I’m either a little late for this, or a little early, but I understand that either the Monday just past, or next Monday, is meant to be the gloomiest day of the year. This Monday certainly felt thoroughly gloomy to me, though I feel things have brightened up slightly since then and the (dread phrase!) “direction of travel” is in the right direction. There are now, at least, birds audible as they go about their business at 5.30, after the truly dead time of the year in midwinter when “no birds do sing” and (O Joy!) there is a little light when I leave work.
But here is a photograph that I feel provides a little light to lighten our darkness. During the Christmas break I was lucky enough to have visited the Anglican Cathedral in Peterborough and Pugin’s Roman Catholic Cathedral of St Barnabas in Nottingham. I had some thoughts about these and will try to gather and present them to you in due course, but, to be going on with, this is the Rood in Peterborough Cathedral, sculpted in gilded aluminium by Frank Roper. Roper’s obituary in The Guardian had this to say about him –
“Roper was a man of entrancing contradictions: a modernist whose work absorbed tradition, deeply conservative but a vivid individualist. His working days were hard and hazardous, but, like Magritte, he dressed at all times in collar and tie. He attracted and amused a wide circle of friends, and relished sharing sculptural toys with his daughters and grandchildren.

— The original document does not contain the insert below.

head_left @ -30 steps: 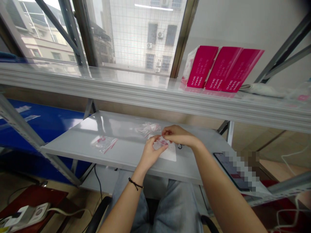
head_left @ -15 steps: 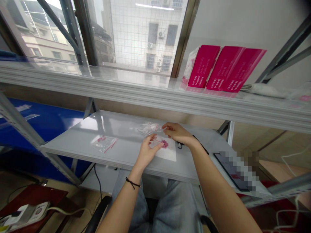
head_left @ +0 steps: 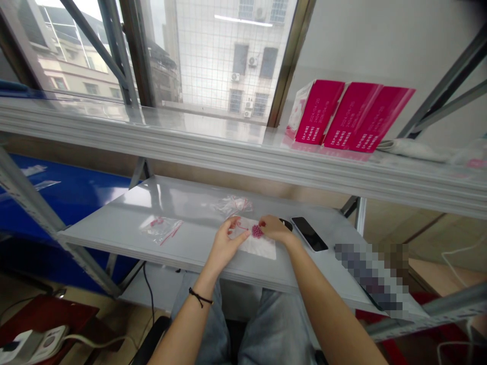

Given its ubiquity in churches, Roper’s work remained surprisingly little-known, a fact which perhaps reflects his humility in placing the function of devotion above expression of the artist’s personality. Writing of his work at Llandaff, he referred to Pace’s suggestion, “that I should seek inspiration by putting my head into a thorn bush, a painful operation intended to prevent my formalising, or inflicting my conventions on the subject”.”
An odd thing to take any kind of comfort from, of course, but millions do.
“In the gloom, the gold gathers the light against it”
(Ezra Pound, Canto VII)
(The inscription underneath reads Stat Crux Dum Volvitur Orbis (The Cross is Still While the World is Turning) – the motto of the Carthusian Order).